**Data excerpts**:
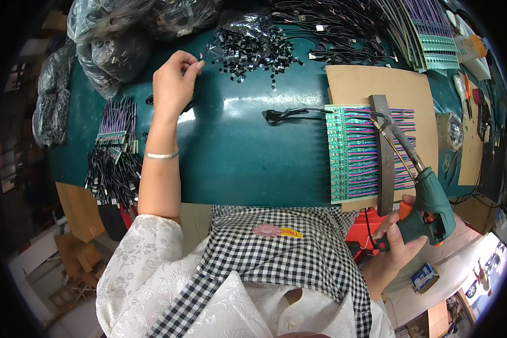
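Observation:
My left hand (176,81) is raised over the far left of the table, thumb and fingers pinched together. A small pale tip shows at the fingertips, and parts of a black cable (186,106) appear on both sides of the wrist, mostly hidden by it. My right hand (399,239) is wrapped around the grip of a green soldering gun (432,208) with an orange trigger. Its tip reaches over a panel of green circuit boards (337,155) with purple and pink wires, held down by a dark metal bar (384,163). A coiled black cable (281,116) extends to the top board.
Cardboard (377,84) lies under the panel. Small black connectors (250,53) are heaped at the back, with black cables (343,39) to their right. Boards with cables (115,146) and bagged parts (115,53) are at left. More wired boards (436,48) lie far right.

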Demonstrator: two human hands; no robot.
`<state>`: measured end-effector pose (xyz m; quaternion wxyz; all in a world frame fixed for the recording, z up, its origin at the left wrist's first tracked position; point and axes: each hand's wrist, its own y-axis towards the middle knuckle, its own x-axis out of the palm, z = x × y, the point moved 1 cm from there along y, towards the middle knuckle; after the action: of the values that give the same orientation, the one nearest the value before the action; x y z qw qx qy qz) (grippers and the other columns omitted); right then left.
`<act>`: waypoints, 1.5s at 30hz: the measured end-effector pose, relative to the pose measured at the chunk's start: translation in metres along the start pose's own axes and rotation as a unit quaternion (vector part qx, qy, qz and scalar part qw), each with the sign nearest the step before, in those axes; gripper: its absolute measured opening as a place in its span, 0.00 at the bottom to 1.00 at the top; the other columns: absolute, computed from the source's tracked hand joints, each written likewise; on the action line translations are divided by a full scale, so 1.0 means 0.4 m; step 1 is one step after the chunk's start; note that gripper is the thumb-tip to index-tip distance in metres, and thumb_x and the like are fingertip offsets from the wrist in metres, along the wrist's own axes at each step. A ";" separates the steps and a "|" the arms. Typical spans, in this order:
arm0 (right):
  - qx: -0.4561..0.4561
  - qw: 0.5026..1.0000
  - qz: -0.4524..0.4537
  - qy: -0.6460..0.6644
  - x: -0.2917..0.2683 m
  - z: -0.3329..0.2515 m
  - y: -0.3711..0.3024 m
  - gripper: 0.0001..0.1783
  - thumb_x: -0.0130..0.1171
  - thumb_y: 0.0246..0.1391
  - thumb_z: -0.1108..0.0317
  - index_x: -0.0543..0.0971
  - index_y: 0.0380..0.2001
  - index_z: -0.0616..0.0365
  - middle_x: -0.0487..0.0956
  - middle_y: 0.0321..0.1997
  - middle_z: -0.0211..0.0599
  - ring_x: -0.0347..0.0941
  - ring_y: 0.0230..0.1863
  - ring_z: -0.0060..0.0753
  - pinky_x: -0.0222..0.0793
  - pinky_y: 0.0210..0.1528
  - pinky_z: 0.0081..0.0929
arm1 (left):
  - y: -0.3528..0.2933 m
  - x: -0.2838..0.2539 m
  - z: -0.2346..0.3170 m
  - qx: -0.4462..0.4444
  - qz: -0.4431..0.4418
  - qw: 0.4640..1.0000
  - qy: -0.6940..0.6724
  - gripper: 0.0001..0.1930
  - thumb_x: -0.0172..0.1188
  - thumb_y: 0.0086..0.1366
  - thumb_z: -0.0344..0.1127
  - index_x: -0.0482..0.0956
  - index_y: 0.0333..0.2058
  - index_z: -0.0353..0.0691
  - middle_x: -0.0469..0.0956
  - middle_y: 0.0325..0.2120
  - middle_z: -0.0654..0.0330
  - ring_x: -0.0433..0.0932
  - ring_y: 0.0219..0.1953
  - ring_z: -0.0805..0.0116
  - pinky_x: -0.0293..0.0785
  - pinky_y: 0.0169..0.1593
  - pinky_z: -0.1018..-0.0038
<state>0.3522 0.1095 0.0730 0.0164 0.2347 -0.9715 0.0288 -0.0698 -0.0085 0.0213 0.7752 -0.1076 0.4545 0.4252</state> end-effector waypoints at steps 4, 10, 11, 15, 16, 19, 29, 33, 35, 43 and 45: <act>0.001 1.000 0.028 0.000 0.000 0.009 -0.001 0.33 0.64 0.41 0.72 0.62 0.49 0.75 0.71 0.21 0.39 0.66 0.13 0.25 0.64 0.15 0.19 | -0.077 -0.013 0.127 -0.019 -0.102 0.954 -0.283 0.06 0.59 0.58 0.28 0.78 0.33 0.31 0.76 0.21 0.64 0.73 0.23 0.80 0.67 0.27 0.85; 0.042 0.995 -0.057 0.077 0.051 -0.001 0.066 0.30 0.60 0.42 0.82 0.64 0.51 0.70 0.77 0.35 0.45 0.71 0.23 0.24 0.70 0.23 0.19 | -0.203 0.016 0.366 0.031 -0.317 0.848 -0.423 0.05 0.58 0.58 0.25 0.79 0.34 0.33 0.78 0.24 0.62 0.73 0.25 0.79 0.69 0.30 0.84; 0.040 0.995 -0.047 0.083 0.068 0.003 0.076 0.27 0.59 0.43 0.83 0.66 0.50 0.69 0.78 0.29 0.40 0.72 0.26 0.23 0.69 0.26 0.18 | -0.215 0.035 0.387 0.067 -0.333 0.842 -0.419 0.06 0.59 0.57 0.25 0.80 0.33 0.33 0.79 0.25 0.61 0.74 0.25 0.78 0.69 0.30 0.83; 0.020 0.999 -0.027 0.038 0.095 0.020 0.085 0.29 0.59 0.42 0.84 0.64 0.51 0.71 0.78 0.32 0.45 0.74 0.29 0.26 0.72 0.27 0.19 | -0.250 0.074 0.463 0.183 -0.328 0.864 -0.334 0.06 0.63 0.52 0.24 0.80 0.31 0.34 0.79 0.24 0.57 0.78 0.24 0.70 0.72 0.27 0.79; 0.020 0.999 -0.019 0.036 0.094 0.029 0.087 0.29 0.59 0.42 0.84 0.64 0.51 0.71 0.78 0.32 0.45 0.74 0.29 0.26 0.72 0.27 0.19 | -0.258 0.083 0.474 0.186 -0.334 0.860 -0.337 0.06 0.63 0.52 0.24 0.80 0.31 0.34 0.79 0.24 0.57 0.78 0.24 0.70 0.72 0.27 0.79; -0.034 0.996 -0.055 0.069 0.091 0.037 0.085 0.31 0.60 0.41 0.85 0.63 0.52 0.71 0.76 0.37 0.46 0.74 0.31 0.26 0.73 0.31 0.20 | -0.277 0.103 0.492 0.241 -0.288 0.870 -0.320 0.07 0.65 0.48 0.24 0.78 0.28 0.35 0.79 0.22 0.57 0.79 0.23 0.66 0.73 0.26 0.75; -0.120 0.987 -0.073 -0.083 0.079 0.045 0.080 0.31 0.60 0.41 0.86 0.63 0.51 0.69 0.71 0.43 0.42 0.73 0.33 0.25 0.72 0.36 0.20 | -0.297 0.113 0.514 0.245 -0.243 0.901 -0.262 0.07 0.64 0.46 0.23 0.77 0.25 0.37 0.75 0.17 0.60 0.73 0.16 0.69 0.69 0.20 0.77; -0.131 0.989 -0.022 -0.058 0.079 0.051 0.081 0.31 0.60 0.42 0.86 0.62 0.52 0.69 0.72 0.41 0.40 0.73 0.33 0.25 0.72 0.37 0.21 | -0.291 0.111 0.514 0.223 -0.245 0.901 -0.280 0.07 0.63 0.46 0.22 0.77 0.25 0.37 0.74 0.16 0.61 0.72 0.15 0.72 0.66 0.19 0.78; -0.103 0.994 -0.041 -0.027 0.073 0.053 0.082 0.32 0.60 0.41 0.86 0.62 0.52 0.70 0.70 0.45 0.43 0.74 0.34 0.26 0.73 0.37 0.22 | -0.289 0.110 0.509 0.217 -0.236 0.903 -0.285 0.07 0.63 0.46 0.22 0.77 0.25 0.37 0.74 0.16 0.61 0.72 0.15 0.72 0.66 0.19 0.78; -0.053 0.998 -0.024 0.009 0.100 0.038 0.084 0.30 0.58 0.40 0.88 0.62 0.49 0.71 0.68 0.51 0.47 0.75 0.34 0.28 0.74 0.35 0.24 | -0.294 0.135 0.494 0.339 -0.154 0.882 -0.288 0.09 0.63 0.41 0.20 0.76 0.24 0.37 0.72 0.15 0.59 0.72 0.16 0.66 0.69 0.20 0.75; -0.037 0.999 -0.004 0.033 0.107 0.033 0.085 0.29 0.58 0.41 0.87 0.63 0.50 0.71 0.72 0.45 0.47 0.75 0.32 0.28 0.74 0.34 0.23 | -0.299 0.138 0.489 0.337 -0.149 0.884 -0.288 0.09 0.63 0.41 0.20 0.76 0.25 0.36 0.72 0.15 0.60 0.72 0.16 0.66 0.69 0.20 0.75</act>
<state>0.2983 0.1195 0.0600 0.0571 0.2366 -0.9699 0.0002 0.1530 0.0571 0.0613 0.9156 0.2214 0.3059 0.1382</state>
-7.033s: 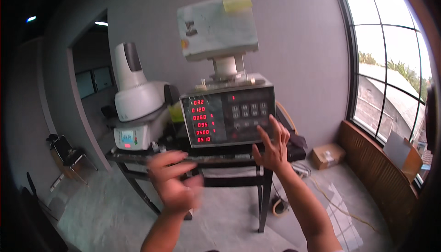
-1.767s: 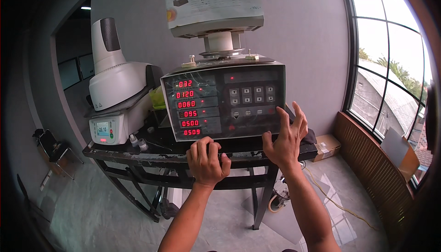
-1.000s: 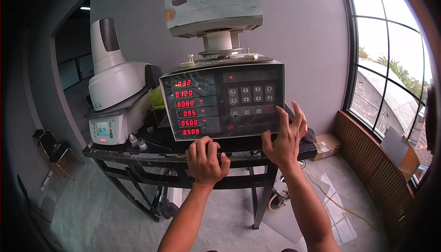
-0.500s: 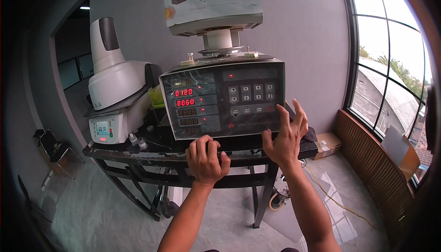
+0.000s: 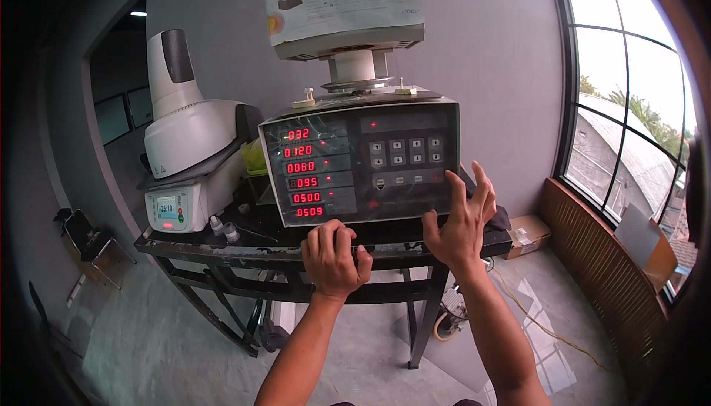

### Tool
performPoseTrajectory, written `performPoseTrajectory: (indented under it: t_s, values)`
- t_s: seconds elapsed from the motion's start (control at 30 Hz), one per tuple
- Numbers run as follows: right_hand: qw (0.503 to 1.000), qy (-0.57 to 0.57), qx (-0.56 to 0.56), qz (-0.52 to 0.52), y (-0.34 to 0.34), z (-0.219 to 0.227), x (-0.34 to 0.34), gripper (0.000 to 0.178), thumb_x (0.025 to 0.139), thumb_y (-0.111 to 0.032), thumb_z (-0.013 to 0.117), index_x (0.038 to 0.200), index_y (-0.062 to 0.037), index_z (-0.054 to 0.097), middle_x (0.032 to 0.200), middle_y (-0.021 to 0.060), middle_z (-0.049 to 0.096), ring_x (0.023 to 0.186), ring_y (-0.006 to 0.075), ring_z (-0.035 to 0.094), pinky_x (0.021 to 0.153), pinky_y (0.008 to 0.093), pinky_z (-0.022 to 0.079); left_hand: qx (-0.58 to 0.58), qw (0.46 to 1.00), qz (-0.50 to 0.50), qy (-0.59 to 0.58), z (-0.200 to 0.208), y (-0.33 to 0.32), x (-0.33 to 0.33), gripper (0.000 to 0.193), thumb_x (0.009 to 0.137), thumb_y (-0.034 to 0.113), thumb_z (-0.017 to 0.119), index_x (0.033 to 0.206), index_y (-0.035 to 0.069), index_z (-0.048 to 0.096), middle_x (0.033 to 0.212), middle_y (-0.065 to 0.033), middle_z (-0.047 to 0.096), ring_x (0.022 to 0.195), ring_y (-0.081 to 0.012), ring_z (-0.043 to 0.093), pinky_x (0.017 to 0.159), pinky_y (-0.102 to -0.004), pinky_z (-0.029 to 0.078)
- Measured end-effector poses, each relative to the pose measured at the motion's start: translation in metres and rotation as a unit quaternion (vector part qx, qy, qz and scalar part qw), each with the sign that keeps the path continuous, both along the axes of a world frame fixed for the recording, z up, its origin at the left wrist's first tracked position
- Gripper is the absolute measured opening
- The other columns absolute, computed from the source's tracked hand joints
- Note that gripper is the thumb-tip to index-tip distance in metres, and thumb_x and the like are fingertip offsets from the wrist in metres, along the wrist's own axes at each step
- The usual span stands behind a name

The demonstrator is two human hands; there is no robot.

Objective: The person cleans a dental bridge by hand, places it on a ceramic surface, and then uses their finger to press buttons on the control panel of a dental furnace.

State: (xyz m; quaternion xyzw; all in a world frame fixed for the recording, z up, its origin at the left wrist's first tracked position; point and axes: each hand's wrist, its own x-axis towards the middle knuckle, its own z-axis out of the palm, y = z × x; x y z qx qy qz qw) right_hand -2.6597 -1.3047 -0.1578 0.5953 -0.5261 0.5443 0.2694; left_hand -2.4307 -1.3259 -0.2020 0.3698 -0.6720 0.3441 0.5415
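Note:
A boxy tabletop furnace [image 5: 348, 161] with a dark control panel faces me, its raised upper housing [image 5: 348, 39] above. Red digit displays [image 5: 304, 181] glow in a column at the panel's left; small arrow buttons [image 5: 406, 150] fill its right side. My left hand [image 5: 335, 261] is curled over the front edge of the black table [image 5: 222, 247], just below the panel. With fingers spread, my right hand [image 5: 463, 221] is at the panel's lower right corner, its index fingertip at the panel's edge. Whether that fingertip presses anything, I cannot tell.
Left of the furnace stands a white rounded machine [image 5: 189, 139] with a small screen. Small bottles [image 5: 224, 228] sit before it on the table. A cardboard box [image 5: 527, 235] lies on the floor at right, near a yellow cable [image 5: 552, 328] and the large window [image 5: 629, 58].
More rows of the red display now show lit digits, including the top and lower ones. Both hands stay in nearly the same place.

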Motion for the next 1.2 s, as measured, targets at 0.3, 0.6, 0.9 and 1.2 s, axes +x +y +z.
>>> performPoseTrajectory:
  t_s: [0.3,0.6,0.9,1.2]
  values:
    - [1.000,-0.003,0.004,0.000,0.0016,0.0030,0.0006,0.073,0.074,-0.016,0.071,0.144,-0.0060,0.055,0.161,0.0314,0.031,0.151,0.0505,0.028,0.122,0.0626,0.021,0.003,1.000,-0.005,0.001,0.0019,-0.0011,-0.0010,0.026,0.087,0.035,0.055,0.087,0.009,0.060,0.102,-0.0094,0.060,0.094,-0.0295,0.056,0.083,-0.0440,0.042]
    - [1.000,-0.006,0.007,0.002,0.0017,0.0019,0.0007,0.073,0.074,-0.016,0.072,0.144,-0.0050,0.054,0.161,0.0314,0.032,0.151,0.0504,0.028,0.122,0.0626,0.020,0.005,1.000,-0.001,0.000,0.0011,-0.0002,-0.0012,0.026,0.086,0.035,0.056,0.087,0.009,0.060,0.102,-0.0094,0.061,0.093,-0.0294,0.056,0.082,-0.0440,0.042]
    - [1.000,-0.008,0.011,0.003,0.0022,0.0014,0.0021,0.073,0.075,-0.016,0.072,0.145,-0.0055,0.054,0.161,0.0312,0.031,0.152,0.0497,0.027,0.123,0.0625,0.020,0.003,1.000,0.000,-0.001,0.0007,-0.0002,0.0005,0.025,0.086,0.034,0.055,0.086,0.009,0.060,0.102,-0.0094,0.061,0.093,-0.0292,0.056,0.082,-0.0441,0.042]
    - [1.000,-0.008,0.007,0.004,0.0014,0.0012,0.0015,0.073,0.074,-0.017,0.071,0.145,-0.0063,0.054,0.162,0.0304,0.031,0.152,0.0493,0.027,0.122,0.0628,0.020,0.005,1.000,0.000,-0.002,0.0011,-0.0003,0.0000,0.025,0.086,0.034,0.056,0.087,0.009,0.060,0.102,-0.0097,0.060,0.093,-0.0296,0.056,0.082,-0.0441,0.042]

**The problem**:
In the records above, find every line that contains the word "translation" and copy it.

**Output**:
`<act>`: waypoints, 1.5s at 30hz: the measured end-effector pose, relative to the pose measured at the chunk's start: translation in metres along the start pose's own axes and rotation as a unit quaternion (vector part qx, qy, qz and scalar part qw), each with the sign nearest the step before, in those axes; gripper: its absolute measured opening as a place in its span, 0.00 at the bottom to 1.00 at the top; the other columns: absolute, computed from the source's tracked hand joints, each written likewise; on the action line translations are divided by a full scale, so 1.0 means 0.4 m; step 1 is one step after the chunk's start; note that gripper is the thumb-tip to index-tip distance in metres, and thumb_x and the like are fingertip offsets from the wrist in metres, along the wrist's own axes at each step. A ";" separates the steps and a "|" the arms. Typical spans, in this order:
- Measured end-effector poses, each relative to the pose measured at the motion's start: translation in metres and rotation as a unit quaternion (vector part qx, qy, qz and scalar part qw), each with the sign that keeps the path continuous, both along the axes of a world frame fixed for the recording, z up, its origin at the left wrist's first tracked position

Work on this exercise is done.